Tracklist
1 | Lawrence Endlish – The Jungle | |
2 | Lawrence Endlish – The River | |
3 | Lawrence Endlish – The Island | |
4 | Lawrence Endlish – The Shore | |
5 | Lawrence Endlish – The Tower | |
6 | Lawrence Endlish – The Rain |
In late months of 2008, I had the great fortune to spend some weeks in the Amazon. The visit, facilitated through Francisco Lopez’s Mamori Artlab residency, remains one of the most deeply affecting experiences I have had. Each time I hear a Screaming Piha, which many would identify instantly thanks to their prevalence in Werner Herzog’s Aguirre Wrath Of God and Fitzcarraldo, I am transported back into a place that, to this day, features regularly in my daydreams.
The reason this place made such an impression is simple; the Amazon dwarfs us. This is not some vulgar display of power on its behalf, rather its a tangible reminder of our place in, and on, this planet. Once you step into the Amazon it prompts us (strongly) to refocus the perspective we hold of ourselves, of our ways of being, of our understandings and it (not so gently) reminds us that we are but one very minor function in an equation that extends in all directions across time, and space.
Living in Australia, tropical rainforests are not foreign to me. I would even say I am rather at home in them.
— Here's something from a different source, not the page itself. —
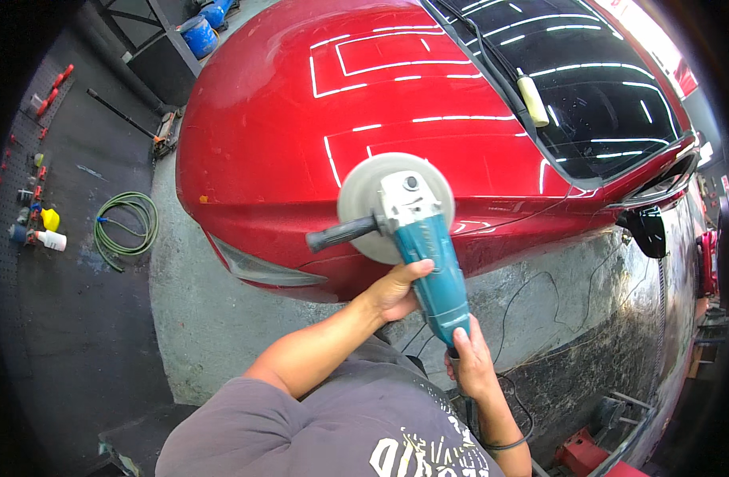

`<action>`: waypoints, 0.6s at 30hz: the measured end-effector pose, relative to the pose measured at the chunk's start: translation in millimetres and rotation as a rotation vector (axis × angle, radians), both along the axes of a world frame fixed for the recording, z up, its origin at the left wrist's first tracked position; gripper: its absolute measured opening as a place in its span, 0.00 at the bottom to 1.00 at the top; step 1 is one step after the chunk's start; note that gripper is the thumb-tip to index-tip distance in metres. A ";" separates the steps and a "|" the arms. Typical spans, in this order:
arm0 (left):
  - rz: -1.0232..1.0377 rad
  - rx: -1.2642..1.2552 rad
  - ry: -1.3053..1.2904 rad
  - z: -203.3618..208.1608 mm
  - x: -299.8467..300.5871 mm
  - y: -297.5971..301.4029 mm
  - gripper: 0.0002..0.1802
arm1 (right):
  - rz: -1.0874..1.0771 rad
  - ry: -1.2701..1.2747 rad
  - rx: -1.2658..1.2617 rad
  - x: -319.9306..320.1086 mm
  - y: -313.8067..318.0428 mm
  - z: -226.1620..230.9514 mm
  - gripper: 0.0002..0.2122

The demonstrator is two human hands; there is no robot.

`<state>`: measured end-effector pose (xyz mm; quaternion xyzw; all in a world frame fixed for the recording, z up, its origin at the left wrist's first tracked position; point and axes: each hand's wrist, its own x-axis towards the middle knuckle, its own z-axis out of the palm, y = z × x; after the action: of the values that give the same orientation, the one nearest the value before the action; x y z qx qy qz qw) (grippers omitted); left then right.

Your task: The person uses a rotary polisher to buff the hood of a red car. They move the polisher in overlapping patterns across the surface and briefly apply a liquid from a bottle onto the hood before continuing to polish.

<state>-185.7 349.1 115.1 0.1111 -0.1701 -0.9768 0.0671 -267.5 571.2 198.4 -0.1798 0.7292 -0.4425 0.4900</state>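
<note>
A teal angle polisher (434,270) with a grey metal head is held in front of me, over the near side of a red car's hood (285,135). Its round whitish pad (360,191) lies behind the tool head; whether it touches the paint I cannot tell. My left hand (396,290) grips the body from below, thumb along its side. Around the rear end, by the cord, my right hand (472,362) is closed. The black side handle (340,234) sticks out to the left with no hand on it.
A pale yellow bottle (532,99) rests at the base of the windshield (595,79). The black power cord (517,397) loops past my right forearm. Left of the car are a coiled green hose (126,230), a floor jack (165,135) and a wall rack with bottles (50,240).
</note>
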 end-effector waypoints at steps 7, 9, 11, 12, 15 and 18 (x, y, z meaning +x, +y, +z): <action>0.085 -0.050 0.041 -14.9 107.6 -54.3 0.51 | 0.207 0.173 0.036 76.4 -62.6 -13.3 0.34; 0.110 -0.063 0.034 -22.4 147.1 -74.5 0.52 | 0.281 0.177 0.049 102.5 -86.7 -13.1 0.37; 0.126 -0.057 0.038 -26.9 180.2 -100.2 0.51 | 0.321 0.203 0.003 127.7 -110.6 -31.7 0.38; 0.127 -0.042 0.041 -28.5 200.7 -115.4 0.50 | 0.327 0.220 -0.011 145.8 -126.0 -35.4 0.38; 0.124 -0.060 -0.043 -30.4 242.6 -162.4 0.55 | 0.367 0.269 0.007 190.1 -172.3 -47.6 0.40; 0.131 -0.005 -0.008 -35.1 269.6 -194.4 0.52 | 0.371 0.242 0.058 215.5 -203.3 -36.7 0.41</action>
<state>83.9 154.6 80.0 0.1255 -0.1652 -0.9695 0.1304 -52.0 367.9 161.7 -0.3486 0.7494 -0.2989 0.4769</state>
My family, who lived and worked on the land of the Ngajanji people, had an admiration for, or in the very least a respect of, the rainforest. What makes time spent in the jungles of the Amazon different however is the scale and sheer volume (metaphoric and literal) of the life that inhabits it. Hundreds of thousands of narratives are in play moment to moment, their interactions flow together forming a perpetual cascade of arrival and departure, fertility and decay - these fundamental states are intrinsically linked and constantly informing one another.
The jungle is never silent. Even when you might expect the Amazon to be hushed, in those hours before dawn or in the heat of the midday sun, it is hardly what could be described as quiet. What might be true to say though is during these moments where the chorus of insects takes a step back, the jungle opens just a little. To listen in the jungle is to listen in close relief - in every square metre, thousands of insect cry out, their voices reducing the horizon of listening to a matter of centimetres at certain times of the day (and night). The sensation is sensorially disorienting and frankly, overpowering.
In those moments where you can get a sense of dimension and depth, the dynamism of the environment comes to the for. The abundance of birds, mammals, beetles, flies, ants and so many other creatures are a source of constant and evolving fascination. In the lakes and rivers too, the hydro-sonic environments are perpetual and effortlessly deep. It’s humbling to acknowledge how little we come to know of that which lies just below us.
A Mirror Holds The Sky is in some ways an act of acoustic and temporal compression. It is a rendering down of the lived in moments and environments that became points of intense listenership. If I am to be honest, it has taken me the better part of a decade to know how to approach this archive of materials. I owe a debt of gratitude to Chico Dub at Festival Novas Frequências, who very gently encouraged me to realise a piece for diffusion as part of his program in 2019. That invitation retuned my ears and in the process unlocked a way of approaching the mammoth 50+ hours of recordings I had gathered during my time there. I also owe a special debt of gratitude to my wife Rebecca, who was instrumental in gathering some of these recordings. Her ears reflected an entirely other set of interests than my own and without that, this piece would be substantially less than what it is.